But Carnation Maybold only smiled and pouted her lips, as if at a pleasant memory.
* * * * *
From sixteen to twenty-six is more than a full half of the period of life to which we give the name of girlhood. But at twenty-six Carnation Maybold was Carnation Maybold still. Yet there had been no breaking off, no failure in the steadfastness of that early affection which had sent John Charles along the dusty road to carry the school-bag of green baize.
But the medallist never returned to college.
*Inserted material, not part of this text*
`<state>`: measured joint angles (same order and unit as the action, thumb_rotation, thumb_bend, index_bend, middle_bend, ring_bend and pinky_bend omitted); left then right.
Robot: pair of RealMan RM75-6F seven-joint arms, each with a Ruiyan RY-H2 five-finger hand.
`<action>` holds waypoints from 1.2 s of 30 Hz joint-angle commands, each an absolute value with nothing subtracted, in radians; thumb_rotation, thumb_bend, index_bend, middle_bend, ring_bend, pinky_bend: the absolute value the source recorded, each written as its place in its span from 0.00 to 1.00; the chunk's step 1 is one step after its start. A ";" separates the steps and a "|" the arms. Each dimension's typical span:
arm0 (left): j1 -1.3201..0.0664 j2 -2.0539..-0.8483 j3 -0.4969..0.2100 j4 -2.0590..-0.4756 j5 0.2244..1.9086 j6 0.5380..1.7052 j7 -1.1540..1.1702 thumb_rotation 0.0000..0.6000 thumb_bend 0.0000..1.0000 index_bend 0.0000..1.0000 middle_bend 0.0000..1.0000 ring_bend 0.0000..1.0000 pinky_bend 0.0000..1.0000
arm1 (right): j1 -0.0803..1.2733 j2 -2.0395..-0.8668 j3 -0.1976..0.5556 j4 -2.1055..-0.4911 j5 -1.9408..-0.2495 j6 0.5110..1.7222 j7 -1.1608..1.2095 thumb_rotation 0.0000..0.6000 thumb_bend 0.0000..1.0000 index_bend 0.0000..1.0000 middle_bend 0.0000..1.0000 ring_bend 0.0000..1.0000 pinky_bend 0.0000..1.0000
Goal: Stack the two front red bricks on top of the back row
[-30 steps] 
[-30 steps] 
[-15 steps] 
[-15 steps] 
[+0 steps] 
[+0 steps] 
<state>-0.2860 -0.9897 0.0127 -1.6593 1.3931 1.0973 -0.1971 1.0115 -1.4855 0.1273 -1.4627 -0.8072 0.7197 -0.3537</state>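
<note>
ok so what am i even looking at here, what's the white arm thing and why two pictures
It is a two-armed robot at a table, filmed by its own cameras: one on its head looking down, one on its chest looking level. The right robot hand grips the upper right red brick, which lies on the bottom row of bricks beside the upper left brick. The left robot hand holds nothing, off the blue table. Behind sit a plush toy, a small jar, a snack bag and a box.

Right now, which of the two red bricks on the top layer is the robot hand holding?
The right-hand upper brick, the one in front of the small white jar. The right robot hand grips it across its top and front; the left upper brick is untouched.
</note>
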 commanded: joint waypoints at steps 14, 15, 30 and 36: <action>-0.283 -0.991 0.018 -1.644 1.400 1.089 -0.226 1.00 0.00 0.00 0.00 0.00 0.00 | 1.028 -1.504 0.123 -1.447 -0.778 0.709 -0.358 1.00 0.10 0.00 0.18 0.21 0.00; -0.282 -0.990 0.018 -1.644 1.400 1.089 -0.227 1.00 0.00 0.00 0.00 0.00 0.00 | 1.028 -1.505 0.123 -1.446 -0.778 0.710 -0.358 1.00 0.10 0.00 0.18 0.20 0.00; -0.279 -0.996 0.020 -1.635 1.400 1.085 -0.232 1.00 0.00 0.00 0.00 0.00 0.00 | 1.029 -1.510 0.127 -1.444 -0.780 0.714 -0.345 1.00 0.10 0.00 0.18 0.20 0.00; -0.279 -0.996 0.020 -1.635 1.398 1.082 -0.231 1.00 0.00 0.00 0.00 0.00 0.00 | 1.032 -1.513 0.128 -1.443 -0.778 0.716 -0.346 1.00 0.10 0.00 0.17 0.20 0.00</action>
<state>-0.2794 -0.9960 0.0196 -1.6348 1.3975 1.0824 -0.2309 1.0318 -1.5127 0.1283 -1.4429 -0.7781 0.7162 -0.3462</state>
During the early falling twilight of the next Hint-o'-Hairst (or end of harvest), his father, Gawain Morrison, driving homeward from market all too mellow, brake neck-bone over the crags of the Witch's pool.
So, his mother being a feeble woman, though still young and buxom, John Charles had perforce to bide at home and shoulder the responsibilities of a farm of two thousand pastoral acres and a rent of L800, payable twice a year in Cairn Edward town.
It was a sore burden for such young shoulders, but John Charles had grit in him, and, what made his heart glad, he could do most of his work, by lea rig and pasturage, within sight of a certain cottage where dwelt the maid with a ribbon of blue about her neck.
There was no possibility of any marriage, nor, indeed, talk of any between them, and that for two good reasons: Gawain Morrison had died in debt. He was "behindhand at the Bank," and his farm and stock were left to his widow at her own disposition, unless she should marry again, in which case they were willed to his son John Charles Morrison, presently student of arts in the University of Edinburgh. The will had been made during the one winter that son had spent away from home.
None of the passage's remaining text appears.